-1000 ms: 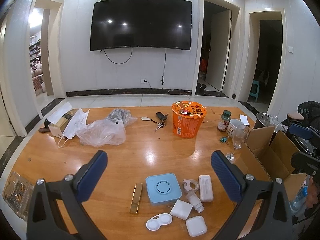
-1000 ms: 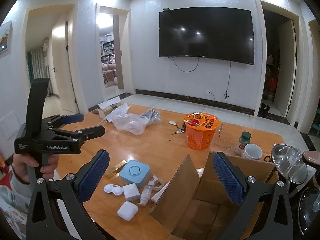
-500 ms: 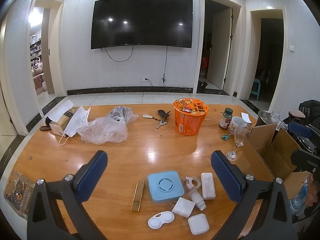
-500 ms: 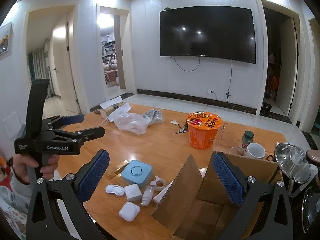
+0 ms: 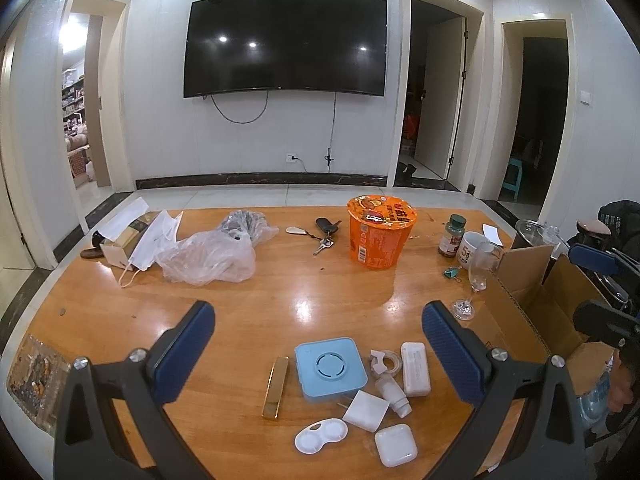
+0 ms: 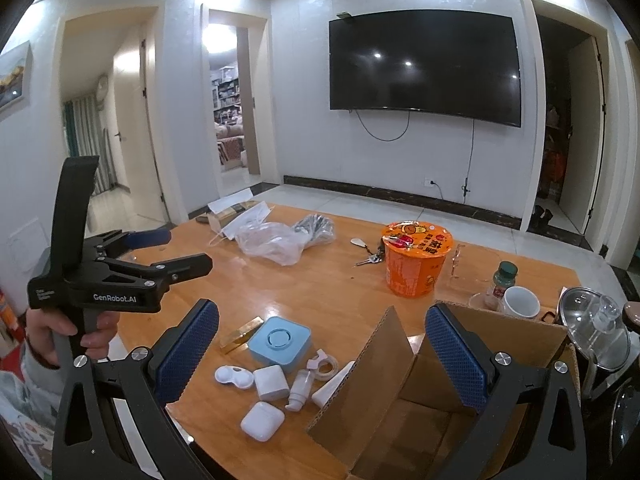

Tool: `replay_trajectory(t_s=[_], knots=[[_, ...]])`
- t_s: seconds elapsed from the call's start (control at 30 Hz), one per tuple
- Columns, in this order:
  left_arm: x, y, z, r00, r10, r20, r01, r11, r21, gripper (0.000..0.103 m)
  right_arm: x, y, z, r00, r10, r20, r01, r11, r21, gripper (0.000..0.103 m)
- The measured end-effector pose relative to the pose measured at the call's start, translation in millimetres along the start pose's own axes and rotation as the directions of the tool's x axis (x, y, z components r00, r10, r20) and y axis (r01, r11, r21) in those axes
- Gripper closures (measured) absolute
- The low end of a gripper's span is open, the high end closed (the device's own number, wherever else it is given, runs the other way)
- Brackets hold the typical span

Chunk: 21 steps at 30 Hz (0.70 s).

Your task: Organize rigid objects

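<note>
A cluster of small rigid items lies near the table's front: a light blue square box (image 5: 330,368), a gold bar (image 5: 275,387), a white contact-lens case (image 5: 321,435), a white earbud case (image 5: 395,445), a white flat block (image 5: 415,367), a tape ring (image 5: 385,361) and a small white bottle (image 5: 393,393). My left gripper (image 5: 318,348) is open and empty, hovering above them. My right gripper (image 6: 322,354) is open and empty, above the open cardboard box (image 6: 424,408). The cluster shows in the right wrist view too, with the blue box (image 6: 280,343) to the left of the cardboard box.
On the wooden table (image 5: 280,300) stand an orange noodle cup (image 5: 380,231), keys (image 5: 325,236), a plastic bag (image 5: 208,254), face masks (image 5: 150,240), a pill bottle (image 5: 451,236), a mug (image 5: 472,250) and a wine glass (image 5: 476,276). A glass-lidded pot (image 6: 596,328) sits at the right.
Both views have shifted slightly; the cluster sits a little higher in the left wrist view. Both grippers stay open and empty. No object has moved.
</note>
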State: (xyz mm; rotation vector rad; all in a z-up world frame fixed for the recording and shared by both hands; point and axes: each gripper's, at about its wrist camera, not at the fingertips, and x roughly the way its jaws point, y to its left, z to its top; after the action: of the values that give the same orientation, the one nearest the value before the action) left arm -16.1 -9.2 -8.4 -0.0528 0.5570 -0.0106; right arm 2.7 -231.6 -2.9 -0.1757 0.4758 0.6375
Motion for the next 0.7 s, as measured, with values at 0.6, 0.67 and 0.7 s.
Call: replay_trajectory(t_s=[0.6,0.67,0.7], knots=[[13,42,-7,0.999,-0.042,-0.015,0.043,0.998,0.037,0.001,4,55,-1,0.998,0.000,0.065,0.005,0.998,-0.067,0.051],[19,53,-11,0.999,-0.026,-0.022,0.027,0.999,0.044,0.001,18,70,-8,0.998,0.038,0.042,-0.036,0.997,-0.068,0.060],[24,58,-15,0.999,-0.029,-0.031,0.030,0.998,0.050,0.000,27,76,-15,0.997,0.068,0.018,-0.067,0.996,-0.051,0.060]])
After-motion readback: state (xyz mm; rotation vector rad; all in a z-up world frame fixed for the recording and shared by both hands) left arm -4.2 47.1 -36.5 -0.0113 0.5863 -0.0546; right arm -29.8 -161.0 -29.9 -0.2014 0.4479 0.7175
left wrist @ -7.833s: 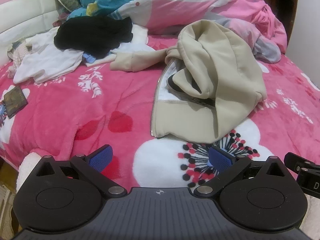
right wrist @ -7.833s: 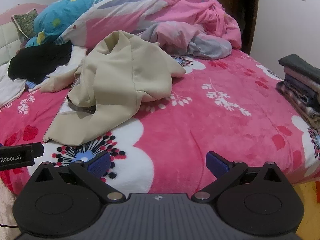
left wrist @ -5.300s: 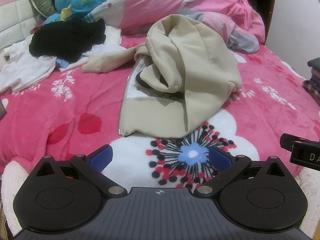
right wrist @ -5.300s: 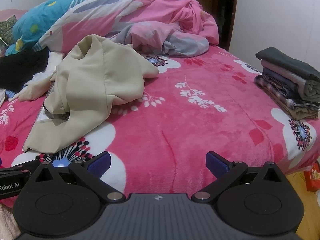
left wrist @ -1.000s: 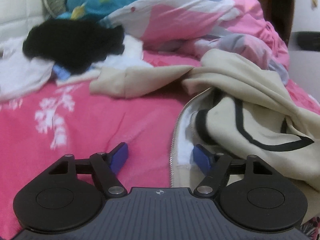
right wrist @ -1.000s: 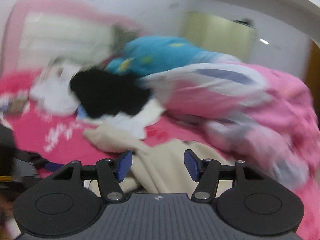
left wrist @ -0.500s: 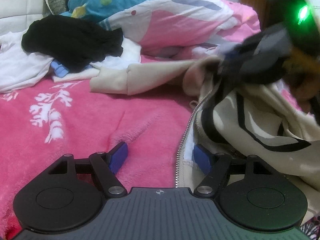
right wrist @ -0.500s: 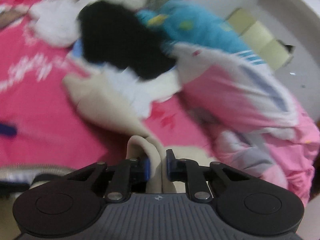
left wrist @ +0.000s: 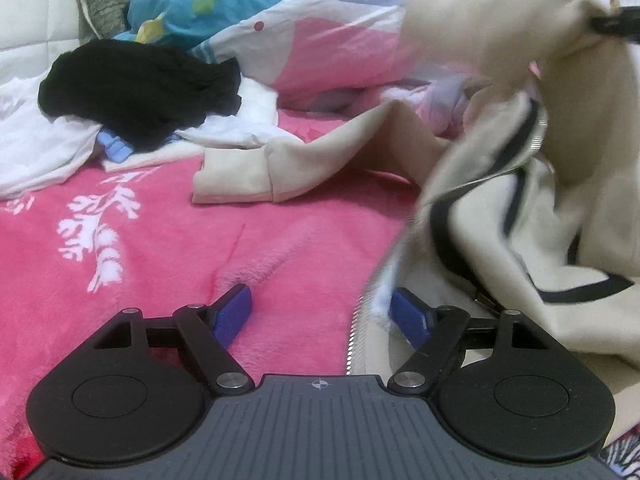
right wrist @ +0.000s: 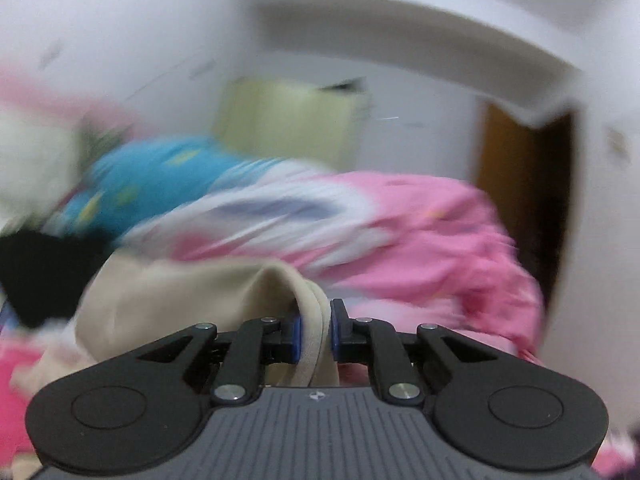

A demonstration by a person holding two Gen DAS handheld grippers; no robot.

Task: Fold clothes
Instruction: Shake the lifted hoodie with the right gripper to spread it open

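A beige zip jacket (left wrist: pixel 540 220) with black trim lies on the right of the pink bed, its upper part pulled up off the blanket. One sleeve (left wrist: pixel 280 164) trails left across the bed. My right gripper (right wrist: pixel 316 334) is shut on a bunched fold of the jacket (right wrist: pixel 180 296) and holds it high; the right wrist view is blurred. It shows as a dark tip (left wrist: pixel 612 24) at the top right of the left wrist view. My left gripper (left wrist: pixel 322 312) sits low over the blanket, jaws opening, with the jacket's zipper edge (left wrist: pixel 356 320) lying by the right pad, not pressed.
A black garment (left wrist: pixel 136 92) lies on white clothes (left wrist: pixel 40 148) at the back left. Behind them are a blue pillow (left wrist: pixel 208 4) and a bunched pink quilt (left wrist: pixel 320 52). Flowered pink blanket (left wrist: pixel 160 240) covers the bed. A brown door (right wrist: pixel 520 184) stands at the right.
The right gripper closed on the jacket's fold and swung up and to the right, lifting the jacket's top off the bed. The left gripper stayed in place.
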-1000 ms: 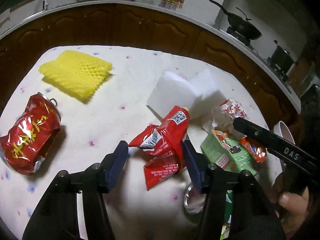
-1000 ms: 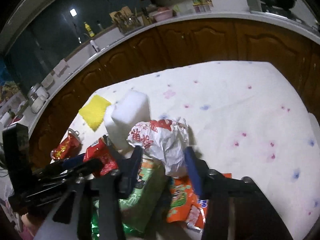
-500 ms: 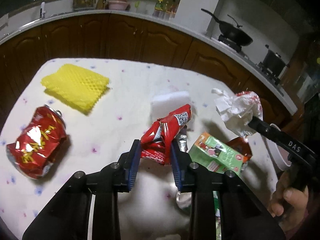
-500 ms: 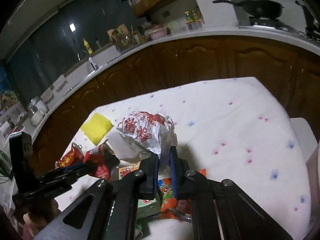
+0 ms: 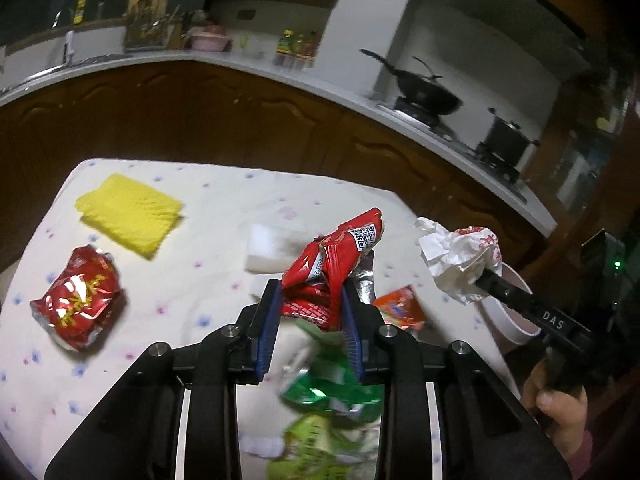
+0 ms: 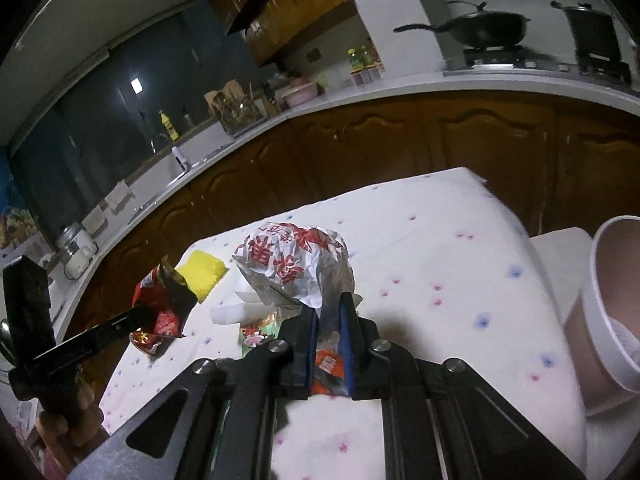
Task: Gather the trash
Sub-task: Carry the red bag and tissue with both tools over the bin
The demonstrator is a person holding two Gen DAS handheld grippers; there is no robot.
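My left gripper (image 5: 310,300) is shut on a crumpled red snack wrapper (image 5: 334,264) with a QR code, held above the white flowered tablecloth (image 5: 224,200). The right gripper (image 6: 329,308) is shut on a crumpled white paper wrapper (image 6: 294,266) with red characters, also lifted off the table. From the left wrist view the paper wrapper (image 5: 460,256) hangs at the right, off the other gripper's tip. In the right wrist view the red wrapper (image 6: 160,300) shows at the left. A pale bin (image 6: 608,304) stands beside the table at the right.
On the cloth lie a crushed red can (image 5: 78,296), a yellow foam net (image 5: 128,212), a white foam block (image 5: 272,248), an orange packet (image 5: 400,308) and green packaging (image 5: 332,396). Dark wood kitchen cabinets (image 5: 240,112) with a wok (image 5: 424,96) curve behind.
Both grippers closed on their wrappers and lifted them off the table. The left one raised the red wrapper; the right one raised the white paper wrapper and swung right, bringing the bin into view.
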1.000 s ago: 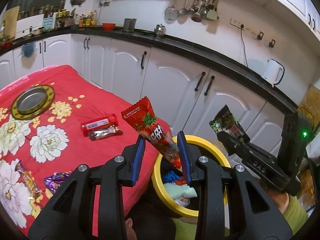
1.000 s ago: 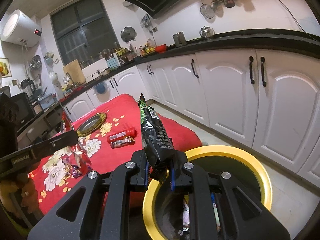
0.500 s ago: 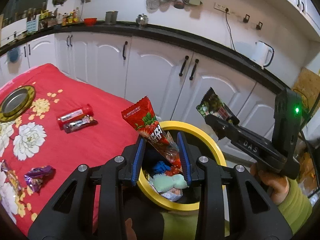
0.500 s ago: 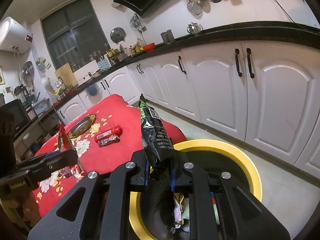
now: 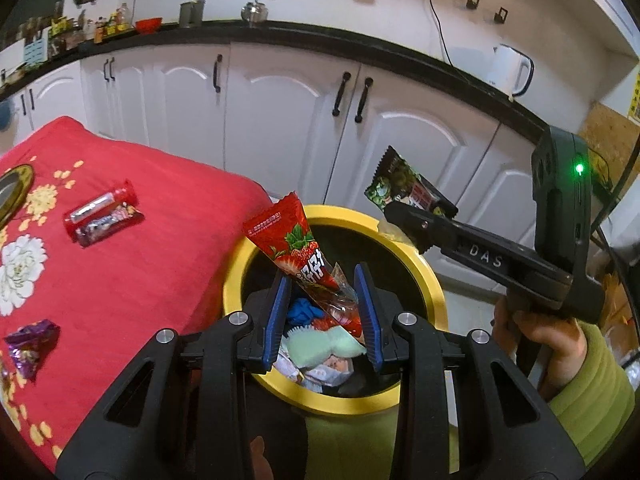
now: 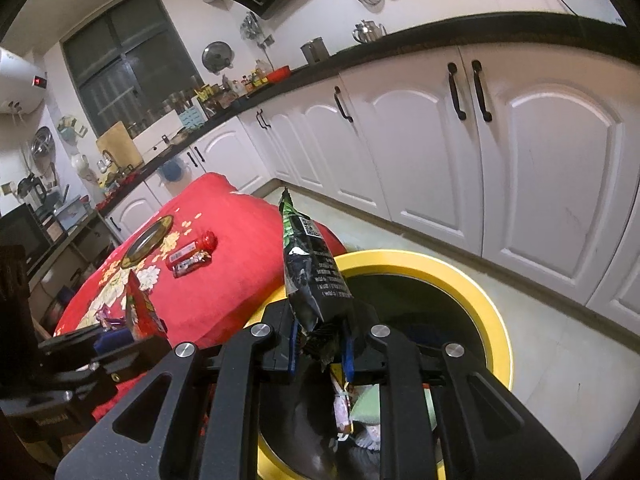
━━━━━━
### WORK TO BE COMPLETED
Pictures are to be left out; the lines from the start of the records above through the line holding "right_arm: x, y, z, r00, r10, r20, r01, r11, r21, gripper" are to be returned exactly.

### SOLUTION FOR THIS TASK
-1000 ms: 
-1000 ms: 
-500 ms: 
-500 ms: 
+0 ms: 
+0 ms: 

Tool: `replay_trajectory(t_s=[_], knots=[[_, ...]])`
- t_s: seconds elapsed from the call's start (control at 30 Hz), one per tuple
- Columns, in this order:
  left_arm: x, y, z, r00, r10, r20, r01, r11, r21, gripper (0.000..0.103 m)
  right_arm: x, y, z, r00, r10, r20, r01, r11, r21, gripper (0.000..0.103 m)

There is no more to the answer.